* _What you should do_: Repeat the stretch of entries below from the line with "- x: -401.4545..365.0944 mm" through the line with "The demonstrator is". Include both ends and add nothing.

* _Record set_:

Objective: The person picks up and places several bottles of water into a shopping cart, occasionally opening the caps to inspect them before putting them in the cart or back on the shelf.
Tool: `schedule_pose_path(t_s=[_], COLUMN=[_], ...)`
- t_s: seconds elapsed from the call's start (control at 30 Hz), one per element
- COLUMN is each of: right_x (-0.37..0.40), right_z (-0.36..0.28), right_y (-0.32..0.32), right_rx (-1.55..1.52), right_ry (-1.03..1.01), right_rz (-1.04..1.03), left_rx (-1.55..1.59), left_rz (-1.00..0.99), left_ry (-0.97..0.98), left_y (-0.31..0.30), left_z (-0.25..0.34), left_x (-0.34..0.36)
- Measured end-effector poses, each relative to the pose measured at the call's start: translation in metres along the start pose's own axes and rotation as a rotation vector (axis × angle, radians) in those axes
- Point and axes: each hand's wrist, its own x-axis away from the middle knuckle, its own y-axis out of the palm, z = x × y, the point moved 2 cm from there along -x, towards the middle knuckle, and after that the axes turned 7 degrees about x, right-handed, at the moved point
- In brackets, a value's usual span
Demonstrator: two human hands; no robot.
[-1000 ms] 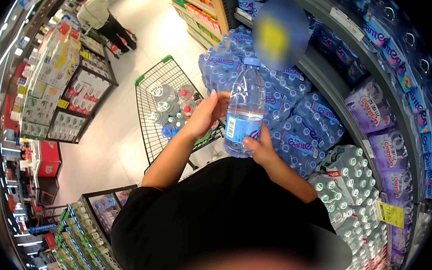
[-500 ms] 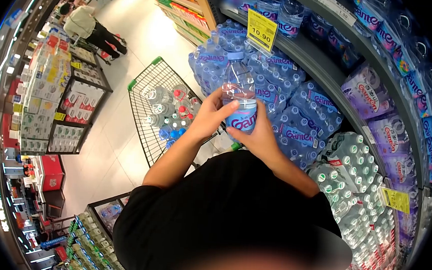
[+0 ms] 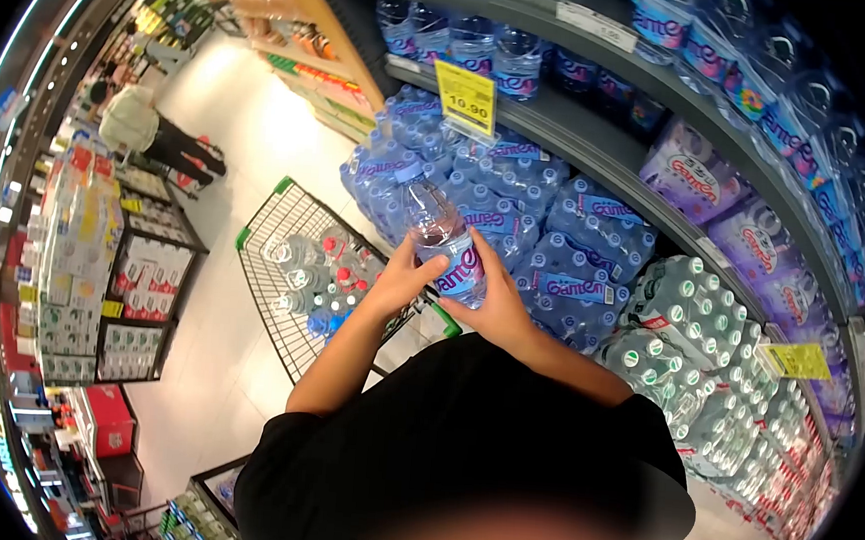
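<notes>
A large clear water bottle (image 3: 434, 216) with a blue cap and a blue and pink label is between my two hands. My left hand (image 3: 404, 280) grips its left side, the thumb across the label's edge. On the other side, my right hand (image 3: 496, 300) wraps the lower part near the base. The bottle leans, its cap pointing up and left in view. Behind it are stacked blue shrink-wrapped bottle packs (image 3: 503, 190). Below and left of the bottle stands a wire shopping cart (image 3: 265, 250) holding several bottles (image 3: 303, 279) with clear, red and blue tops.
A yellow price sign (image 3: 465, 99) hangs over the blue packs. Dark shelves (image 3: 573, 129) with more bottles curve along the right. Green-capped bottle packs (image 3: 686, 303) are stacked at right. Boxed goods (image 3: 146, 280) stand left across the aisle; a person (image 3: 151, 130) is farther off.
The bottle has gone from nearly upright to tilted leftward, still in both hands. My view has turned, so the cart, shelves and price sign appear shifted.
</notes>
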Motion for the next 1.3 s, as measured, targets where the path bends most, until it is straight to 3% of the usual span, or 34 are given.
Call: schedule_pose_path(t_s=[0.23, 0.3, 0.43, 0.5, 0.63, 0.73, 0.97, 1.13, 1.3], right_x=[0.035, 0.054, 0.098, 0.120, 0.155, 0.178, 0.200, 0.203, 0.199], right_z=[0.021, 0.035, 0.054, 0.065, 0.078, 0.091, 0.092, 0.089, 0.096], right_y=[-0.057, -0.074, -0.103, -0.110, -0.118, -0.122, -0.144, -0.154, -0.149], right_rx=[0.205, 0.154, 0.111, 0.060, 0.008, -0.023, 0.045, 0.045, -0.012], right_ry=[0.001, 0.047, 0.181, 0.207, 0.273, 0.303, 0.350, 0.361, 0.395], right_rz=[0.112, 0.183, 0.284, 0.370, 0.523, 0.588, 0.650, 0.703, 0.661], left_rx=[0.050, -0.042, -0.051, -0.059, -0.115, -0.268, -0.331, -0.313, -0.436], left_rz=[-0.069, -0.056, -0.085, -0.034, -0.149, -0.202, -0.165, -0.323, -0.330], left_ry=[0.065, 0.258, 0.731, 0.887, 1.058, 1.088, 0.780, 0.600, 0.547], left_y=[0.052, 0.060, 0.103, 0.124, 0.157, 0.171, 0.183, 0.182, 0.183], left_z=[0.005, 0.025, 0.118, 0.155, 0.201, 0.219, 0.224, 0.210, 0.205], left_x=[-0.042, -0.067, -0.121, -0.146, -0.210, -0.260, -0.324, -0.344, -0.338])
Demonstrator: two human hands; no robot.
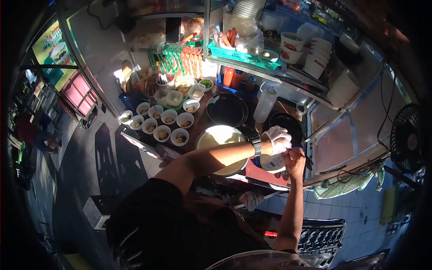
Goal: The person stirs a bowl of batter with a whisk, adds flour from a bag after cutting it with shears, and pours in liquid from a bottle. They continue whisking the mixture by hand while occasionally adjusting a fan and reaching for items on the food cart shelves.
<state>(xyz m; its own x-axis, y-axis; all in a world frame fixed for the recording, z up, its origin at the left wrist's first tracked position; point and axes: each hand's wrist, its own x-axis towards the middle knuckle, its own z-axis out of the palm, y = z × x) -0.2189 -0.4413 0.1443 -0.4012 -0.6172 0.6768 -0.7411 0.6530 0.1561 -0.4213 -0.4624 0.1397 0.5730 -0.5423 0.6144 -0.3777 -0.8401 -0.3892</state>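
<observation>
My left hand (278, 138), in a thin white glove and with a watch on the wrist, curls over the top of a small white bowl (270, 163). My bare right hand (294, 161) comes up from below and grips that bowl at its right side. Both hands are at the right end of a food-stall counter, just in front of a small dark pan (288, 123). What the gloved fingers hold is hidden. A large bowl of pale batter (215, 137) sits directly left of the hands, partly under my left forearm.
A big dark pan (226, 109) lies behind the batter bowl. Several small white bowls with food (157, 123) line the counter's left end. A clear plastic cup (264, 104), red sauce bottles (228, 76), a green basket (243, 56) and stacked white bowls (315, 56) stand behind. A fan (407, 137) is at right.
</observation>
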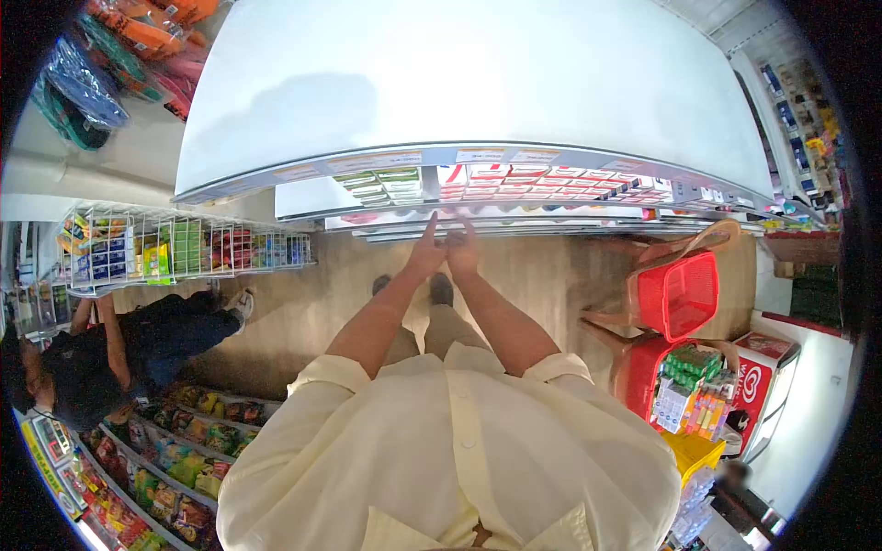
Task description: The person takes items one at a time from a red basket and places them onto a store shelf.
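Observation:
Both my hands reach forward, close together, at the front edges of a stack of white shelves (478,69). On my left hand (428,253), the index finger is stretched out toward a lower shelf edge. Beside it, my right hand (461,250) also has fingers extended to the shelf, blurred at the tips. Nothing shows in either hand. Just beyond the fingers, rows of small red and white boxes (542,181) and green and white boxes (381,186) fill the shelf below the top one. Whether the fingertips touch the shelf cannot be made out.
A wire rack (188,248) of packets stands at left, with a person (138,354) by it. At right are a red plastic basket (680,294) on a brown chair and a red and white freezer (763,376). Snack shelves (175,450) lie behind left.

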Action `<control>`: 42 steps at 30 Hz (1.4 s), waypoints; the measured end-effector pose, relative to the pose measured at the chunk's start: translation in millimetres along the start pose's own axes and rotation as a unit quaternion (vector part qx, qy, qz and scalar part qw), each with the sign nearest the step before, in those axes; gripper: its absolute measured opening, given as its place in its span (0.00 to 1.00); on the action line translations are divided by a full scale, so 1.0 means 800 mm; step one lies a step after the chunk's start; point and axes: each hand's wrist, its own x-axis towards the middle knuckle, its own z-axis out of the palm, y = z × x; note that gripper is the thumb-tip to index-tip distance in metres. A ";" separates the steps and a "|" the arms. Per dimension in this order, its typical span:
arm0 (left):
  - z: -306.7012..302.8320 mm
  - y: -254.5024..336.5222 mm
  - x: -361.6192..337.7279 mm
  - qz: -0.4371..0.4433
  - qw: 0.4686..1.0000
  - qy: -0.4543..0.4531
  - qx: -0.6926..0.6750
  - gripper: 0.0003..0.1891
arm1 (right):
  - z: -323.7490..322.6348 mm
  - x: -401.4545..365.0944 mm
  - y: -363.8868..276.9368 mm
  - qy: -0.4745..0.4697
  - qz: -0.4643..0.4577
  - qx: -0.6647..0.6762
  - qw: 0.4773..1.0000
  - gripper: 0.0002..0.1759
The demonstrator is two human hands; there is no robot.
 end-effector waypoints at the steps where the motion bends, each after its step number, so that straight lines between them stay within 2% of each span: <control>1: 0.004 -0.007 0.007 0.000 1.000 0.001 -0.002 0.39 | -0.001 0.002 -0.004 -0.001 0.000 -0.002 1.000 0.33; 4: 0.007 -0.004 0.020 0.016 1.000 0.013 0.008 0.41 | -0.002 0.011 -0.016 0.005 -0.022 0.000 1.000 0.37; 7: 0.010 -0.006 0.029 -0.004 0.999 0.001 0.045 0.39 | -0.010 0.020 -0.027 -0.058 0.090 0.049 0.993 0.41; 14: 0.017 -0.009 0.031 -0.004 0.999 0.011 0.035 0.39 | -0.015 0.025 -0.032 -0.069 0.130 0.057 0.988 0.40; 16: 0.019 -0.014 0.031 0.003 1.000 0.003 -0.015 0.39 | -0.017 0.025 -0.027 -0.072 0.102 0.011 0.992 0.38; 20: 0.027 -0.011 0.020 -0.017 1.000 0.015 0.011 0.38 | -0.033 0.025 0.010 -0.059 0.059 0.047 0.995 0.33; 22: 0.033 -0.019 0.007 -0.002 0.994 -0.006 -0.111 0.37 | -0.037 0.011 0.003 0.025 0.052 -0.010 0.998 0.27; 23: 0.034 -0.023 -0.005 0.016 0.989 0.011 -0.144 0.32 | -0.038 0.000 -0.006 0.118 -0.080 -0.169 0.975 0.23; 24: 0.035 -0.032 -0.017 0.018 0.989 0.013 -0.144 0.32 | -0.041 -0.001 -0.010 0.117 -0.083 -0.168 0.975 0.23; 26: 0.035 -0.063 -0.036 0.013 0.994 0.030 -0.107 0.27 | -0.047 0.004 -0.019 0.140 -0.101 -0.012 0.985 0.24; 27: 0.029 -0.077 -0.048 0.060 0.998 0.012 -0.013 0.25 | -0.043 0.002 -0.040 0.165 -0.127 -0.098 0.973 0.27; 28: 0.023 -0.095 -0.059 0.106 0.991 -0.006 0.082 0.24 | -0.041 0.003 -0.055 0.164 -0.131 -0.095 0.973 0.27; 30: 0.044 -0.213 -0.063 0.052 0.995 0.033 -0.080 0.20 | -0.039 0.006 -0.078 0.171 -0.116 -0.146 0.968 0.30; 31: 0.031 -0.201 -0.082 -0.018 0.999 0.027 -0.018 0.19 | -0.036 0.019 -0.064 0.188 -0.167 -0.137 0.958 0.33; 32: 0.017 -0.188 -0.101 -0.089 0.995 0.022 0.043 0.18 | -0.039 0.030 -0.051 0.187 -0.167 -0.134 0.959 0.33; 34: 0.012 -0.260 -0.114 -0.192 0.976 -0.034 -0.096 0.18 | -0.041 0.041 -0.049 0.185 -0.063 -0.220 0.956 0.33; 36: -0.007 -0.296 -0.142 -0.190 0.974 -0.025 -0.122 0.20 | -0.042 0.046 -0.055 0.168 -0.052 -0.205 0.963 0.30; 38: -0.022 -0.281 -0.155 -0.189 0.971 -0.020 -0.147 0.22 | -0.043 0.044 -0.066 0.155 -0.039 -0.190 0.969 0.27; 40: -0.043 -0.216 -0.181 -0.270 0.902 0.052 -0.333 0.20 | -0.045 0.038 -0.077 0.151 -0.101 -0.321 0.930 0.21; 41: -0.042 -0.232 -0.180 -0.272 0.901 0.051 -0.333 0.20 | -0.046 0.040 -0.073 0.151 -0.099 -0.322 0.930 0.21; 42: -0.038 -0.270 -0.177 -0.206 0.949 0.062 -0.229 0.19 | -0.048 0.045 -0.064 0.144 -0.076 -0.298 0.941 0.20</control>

* _Answer to this problem_:
  - x: -401.4545..365.0944 mm
  - y: -363.8868..276.9368 mm
  - qy: -0.4745..0.4697
  - qz: -0.4643..0.4577
  - qx: -0.6647..0.6762
  - qw: 0.4773..1.0000
  - gripper: 0.0002..0.1759
The demonstrator is two human hands; there is no robot.

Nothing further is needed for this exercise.